Task instructions: Print, in exact form, the lines below from the one containing "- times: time" through the one containing "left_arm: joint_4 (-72", and omit all others.

Materials provided:
+--
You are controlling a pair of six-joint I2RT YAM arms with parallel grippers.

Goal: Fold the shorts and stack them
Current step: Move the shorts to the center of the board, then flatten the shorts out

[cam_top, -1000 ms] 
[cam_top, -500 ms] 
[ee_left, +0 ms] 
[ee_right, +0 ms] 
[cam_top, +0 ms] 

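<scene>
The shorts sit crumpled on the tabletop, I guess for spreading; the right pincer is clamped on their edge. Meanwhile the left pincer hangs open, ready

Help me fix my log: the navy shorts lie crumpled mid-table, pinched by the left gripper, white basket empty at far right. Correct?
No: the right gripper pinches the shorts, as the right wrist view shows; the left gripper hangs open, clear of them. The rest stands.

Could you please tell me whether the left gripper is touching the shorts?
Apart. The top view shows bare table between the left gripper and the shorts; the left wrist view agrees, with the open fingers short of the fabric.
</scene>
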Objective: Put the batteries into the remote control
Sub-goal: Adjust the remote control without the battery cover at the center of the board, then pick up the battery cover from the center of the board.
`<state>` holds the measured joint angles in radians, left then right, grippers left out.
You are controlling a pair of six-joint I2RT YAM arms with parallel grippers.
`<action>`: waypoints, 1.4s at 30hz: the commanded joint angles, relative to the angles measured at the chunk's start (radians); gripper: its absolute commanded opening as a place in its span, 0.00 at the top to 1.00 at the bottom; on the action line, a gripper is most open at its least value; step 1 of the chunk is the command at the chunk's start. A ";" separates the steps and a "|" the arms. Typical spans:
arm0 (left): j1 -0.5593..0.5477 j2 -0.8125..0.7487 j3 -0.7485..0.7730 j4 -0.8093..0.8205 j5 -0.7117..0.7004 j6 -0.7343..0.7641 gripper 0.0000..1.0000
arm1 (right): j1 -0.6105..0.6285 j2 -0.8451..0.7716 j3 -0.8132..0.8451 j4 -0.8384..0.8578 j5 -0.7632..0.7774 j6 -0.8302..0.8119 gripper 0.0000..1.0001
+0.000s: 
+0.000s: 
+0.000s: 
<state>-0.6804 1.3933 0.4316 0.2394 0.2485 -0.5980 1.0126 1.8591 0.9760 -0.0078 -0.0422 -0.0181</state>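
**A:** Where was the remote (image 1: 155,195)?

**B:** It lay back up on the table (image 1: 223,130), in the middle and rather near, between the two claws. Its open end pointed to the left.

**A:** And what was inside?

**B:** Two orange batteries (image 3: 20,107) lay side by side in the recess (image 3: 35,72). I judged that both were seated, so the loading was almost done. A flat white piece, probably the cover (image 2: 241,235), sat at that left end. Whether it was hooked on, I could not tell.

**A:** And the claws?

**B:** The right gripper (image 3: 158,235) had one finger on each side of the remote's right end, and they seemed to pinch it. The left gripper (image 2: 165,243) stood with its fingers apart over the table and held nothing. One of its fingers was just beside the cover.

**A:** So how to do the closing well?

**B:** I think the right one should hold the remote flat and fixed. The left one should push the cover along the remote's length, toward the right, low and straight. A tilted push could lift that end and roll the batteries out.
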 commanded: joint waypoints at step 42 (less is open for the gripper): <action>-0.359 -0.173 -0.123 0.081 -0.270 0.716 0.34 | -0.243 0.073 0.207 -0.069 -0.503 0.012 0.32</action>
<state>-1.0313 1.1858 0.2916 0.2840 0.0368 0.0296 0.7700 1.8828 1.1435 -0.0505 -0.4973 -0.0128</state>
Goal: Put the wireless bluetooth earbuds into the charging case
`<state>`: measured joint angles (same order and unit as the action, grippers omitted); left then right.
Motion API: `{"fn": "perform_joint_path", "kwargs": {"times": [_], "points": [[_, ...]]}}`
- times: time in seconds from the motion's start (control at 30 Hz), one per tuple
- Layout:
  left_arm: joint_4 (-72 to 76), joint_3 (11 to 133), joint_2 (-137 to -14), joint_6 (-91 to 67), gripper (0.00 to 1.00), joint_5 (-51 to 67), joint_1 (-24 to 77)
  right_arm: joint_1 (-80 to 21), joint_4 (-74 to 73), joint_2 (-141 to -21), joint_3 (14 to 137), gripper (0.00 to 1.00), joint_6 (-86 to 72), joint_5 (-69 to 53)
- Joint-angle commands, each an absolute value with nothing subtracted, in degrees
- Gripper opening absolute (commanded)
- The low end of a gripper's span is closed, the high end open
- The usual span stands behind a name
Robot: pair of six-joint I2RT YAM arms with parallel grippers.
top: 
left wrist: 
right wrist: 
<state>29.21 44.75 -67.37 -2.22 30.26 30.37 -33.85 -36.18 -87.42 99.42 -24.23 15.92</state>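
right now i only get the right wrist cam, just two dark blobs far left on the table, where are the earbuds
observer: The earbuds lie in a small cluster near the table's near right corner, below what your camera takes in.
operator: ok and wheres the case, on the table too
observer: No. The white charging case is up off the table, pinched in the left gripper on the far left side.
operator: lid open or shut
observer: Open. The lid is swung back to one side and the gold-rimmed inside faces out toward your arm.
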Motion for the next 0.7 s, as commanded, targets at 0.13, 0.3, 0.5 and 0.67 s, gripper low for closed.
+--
Your response:
- times: time in seconds from the motion's start (control at 30 Hz), one per tuple
- Layout:
  left_arm: joint_4 (-72 to 76), joint_3 (11 to 133), joint_2 (-137 to -14), joint_6 (-91 to 67), gripper (0.00 to 1.00), joint_5 (-51 to 67), joint_1 (-24 to 77)

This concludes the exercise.